- **Exercise**
Omit every picture and return the rest of the data unaltered.
---- Given data
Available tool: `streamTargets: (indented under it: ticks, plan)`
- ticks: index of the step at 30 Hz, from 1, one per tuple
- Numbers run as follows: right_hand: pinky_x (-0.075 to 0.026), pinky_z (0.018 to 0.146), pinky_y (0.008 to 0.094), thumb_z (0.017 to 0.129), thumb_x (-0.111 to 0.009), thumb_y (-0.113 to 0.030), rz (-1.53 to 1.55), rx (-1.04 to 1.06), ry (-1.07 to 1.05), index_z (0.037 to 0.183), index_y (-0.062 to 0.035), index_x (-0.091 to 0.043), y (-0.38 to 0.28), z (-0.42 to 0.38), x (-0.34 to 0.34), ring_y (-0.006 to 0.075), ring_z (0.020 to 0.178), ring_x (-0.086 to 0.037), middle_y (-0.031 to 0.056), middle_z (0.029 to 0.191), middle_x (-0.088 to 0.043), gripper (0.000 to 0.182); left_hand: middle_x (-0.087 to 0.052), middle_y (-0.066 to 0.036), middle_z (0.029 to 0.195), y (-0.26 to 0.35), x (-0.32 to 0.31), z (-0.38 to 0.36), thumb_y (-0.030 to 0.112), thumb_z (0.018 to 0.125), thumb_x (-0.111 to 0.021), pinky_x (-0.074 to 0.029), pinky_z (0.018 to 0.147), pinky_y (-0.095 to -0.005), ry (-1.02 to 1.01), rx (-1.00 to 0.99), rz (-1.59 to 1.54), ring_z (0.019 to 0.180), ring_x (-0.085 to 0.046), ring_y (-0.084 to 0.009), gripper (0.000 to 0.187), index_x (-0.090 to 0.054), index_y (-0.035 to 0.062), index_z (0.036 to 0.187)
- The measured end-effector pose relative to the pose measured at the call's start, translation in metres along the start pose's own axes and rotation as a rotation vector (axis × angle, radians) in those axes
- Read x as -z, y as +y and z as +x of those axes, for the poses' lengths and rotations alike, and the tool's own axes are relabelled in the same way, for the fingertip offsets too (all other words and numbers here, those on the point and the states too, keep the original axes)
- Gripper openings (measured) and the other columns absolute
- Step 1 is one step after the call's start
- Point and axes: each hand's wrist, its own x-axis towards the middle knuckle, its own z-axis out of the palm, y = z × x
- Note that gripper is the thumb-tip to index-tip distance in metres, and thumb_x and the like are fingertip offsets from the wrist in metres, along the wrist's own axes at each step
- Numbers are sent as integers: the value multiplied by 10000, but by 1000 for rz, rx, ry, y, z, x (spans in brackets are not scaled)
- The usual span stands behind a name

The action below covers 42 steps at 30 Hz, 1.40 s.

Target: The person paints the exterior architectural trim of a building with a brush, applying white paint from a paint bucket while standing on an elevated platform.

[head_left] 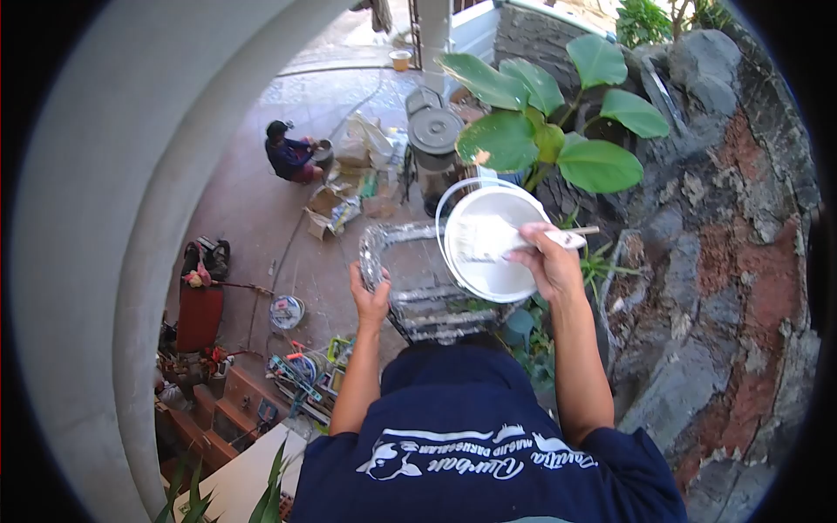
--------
- **Answer section**
Available tool: `streamTargets: (indented under it: ticks, plan)`
- ticks: index of the step at 30 Hz, from 1, one per tuple
- Numbers run as follows: right_hand: pinky_x (-0.075 to 0.026), pinky_z (0.018 to 0.146), pinky_y (0.008 to 0.094), thumb_z (0.017 to 0.129), thumb_x (-0.111 to 0.009), thumb_y (-0.113 to 0.030), rz (-1.53 to 1.55), rx (-1.04 to 1.06), ry (-1.07 to 1.05), index_z (0.037 to 0.183), index_y (-0.062 to 0.035), index_x (-0.091 to 0.043), y (-0.38 to 0.28), z (-0.42 to 0.38), x (-0.34 to 0.34), ring_y (-0.006 to 0.075), ring_z (0.020 to 0.178), ring_x (-0.086 to 0.037), middle_y (-0.031 to 0.056), middle_z (0.029 to 0.191), middle_x (-0.088 to 0.043), gripper (0.000 to 0.182); left_hand: middle_x (-0.087 to 0.052), middle_y (-0.066 to 0.036), middle_z (0.029 to 0.195), y (-0.26 to 0.35), x (-0.32 to 0.31), z (-0.38 to 0.36), thumb_y (-0.030 to 0.112), thumb_z (0.018 to 0.125), thumb_x (-0.111 to 0.021), pinky_x (-0.074 to 0.029), pinky_z (0.018 to 0.147), pinky_y (-0.095 to -0.005), ry (-1.02 to 1.01), rx (-1.00 to 0.99), rz (-1.59 to 1.54), ring_z (0.019 to 0.180), ring_x (-0.085 to 0.046), ring_y (-0.084 to 0.009), gripper (0.000 to 0.187), index_x (-0.090 to 0.054), index_y (-0.035 to 0.062), index_z (0.036 to 0.187)
- The measured end-effector pose relative to the pose measured at the call's start, translation in metres along the start pose's own axes and rotation as a rotation vector (axis × angle, radians) in those axes
- Read x as -z, y as +y and z as +x of those axes, for the poses' lengths and rotations alike, and the tool's own axes are relabelled in the same way, for the fingertip offsets too (all other words and numbers here, those on the point and the states too, keep the original axes)
- Gripper openings (measured) and the other columns absolute
- Step 1 is one step after the call's start
- Point and axes: each hand's wrist, its own x-axis towards the middle knuckle, its own z-axis out of the palm, y = z × x
- Note that gripper is the thumb-tip to index-tip distance in metres, and thumb_x and the like are fingertip offsets from the wrist in metres, along the wrist's own axes at each step
- Numbers are sent as integers: the value multiplied by 10000, but by 1000 for rz, rx, ry, y, z, x (spans in brackets are not scaled)
- The usual span stands behind a name

The action below covers 42 steps at 30 Hz, 1.40 s.

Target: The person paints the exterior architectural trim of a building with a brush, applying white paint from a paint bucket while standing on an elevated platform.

[head_left] 

No additional output is needed.